Among the entries below, one line contains "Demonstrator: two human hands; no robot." and another contains "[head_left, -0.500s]". Transcribe those two lines and every line between them, exactly.
---- Dataset
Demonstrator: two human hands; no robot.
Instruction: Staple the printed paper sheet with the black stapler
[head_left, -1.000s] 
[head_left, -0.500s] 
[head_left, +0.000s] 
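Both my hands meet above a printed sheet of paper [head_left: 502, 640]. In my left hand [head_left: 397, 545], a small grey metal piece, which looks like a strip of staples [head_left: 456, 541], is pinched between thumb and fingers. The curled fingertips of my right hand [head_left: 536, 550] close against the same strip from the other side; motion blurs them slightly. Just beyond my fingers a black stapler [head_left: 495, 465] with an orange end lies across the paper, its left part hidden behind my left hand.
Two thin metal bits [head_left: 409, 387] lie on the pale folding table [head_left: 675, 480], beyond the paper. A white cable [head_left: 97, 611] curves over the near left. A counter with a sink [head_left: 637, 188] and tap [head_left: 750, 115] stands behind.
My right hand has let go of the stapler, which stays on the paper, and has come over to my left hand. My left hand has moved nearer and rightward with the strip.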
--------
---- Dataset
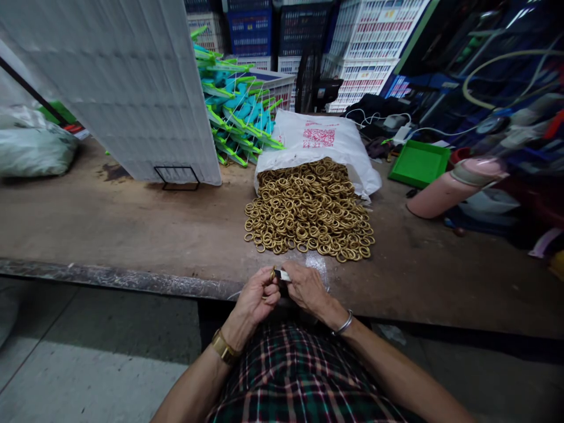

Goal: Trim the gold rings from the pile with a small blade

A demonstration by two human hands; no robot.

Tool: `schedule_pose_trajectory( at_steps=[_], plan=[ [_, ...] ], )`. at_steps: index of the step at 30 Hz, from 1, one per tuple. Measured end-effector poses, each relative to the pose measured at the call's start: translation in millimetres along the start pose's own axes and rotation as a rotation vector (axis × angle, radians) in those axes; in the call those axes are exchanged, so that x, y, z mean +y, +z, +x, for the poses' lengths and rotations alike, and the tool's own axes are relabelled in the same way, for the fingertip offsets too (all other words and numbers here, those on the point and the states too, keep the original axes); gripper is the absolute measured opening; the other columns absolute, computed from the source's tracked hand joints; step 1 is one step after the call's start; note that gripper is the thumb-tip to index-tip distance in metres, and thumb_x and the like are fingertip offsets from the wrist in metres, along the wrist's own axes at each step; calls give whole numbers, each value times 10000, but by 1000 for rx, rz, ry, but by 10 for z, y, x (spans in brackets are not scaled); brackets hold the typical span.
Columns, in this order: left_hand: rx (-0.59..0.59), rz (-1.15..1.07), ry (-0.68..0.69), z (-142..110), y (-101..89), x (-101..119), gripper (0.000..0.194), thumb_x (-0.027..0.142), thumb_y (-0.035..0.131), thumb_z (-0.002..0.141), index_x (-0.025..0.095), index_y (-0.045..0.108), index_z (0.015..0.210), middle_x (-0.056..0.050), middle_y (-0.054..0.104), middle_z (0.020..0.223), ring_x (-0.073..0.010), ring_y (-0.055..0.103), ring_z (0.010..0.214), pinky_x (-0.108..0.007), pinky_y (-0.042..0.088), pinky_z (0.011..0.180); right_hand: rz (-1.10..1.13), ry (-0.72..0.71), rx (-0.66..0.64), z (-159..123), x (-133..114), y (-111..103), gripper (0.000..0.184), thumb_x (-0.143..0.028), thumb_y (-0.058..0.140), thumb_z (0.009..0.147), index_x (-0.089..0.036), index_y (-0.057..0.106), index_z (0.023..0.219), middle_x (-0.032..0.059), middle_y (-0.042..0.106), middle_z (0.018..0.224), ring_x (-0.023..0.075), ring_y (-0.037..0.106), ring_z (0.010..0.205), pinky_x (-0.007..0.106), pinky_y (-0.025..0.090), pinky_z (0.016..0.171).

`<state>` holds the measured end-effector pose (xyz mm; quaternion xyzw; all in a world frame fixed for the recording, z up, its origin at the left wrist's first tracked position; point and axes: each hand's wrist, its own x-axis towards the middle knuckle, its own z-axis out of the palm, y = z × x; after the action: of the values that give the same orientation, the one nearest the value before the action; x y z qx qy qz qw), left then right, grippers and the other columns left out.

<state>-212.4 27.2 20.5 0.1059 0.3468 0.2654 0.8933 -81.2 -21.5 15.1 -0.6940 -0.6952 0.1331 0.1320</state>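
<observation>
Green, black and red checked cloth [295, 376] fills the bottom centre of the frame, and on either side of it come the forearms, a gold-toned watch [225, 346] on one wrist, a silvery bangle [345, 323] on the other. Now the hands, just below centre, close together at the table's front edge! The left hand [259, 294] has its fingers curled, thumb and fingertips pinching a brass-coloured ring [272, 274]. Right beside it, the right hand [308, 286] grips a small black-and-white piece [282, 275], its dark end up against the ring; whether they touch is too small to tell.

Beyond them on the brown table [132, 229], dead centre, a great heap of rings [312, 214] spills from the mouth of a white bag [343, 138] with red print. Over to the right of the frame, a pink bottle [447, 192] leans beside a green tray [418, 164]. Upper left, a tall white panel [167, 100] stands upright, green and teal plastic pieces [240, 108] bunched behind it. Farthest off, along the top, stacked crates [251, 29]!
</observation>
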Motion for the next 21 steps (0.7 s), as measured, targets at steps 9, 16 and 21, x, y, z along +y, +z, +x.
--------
Written answer>
Demonstrator: two human hands; no robot.
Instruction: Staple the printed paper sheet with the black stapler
[head_left, -1.000s] 
[head_left, -0.500s] 

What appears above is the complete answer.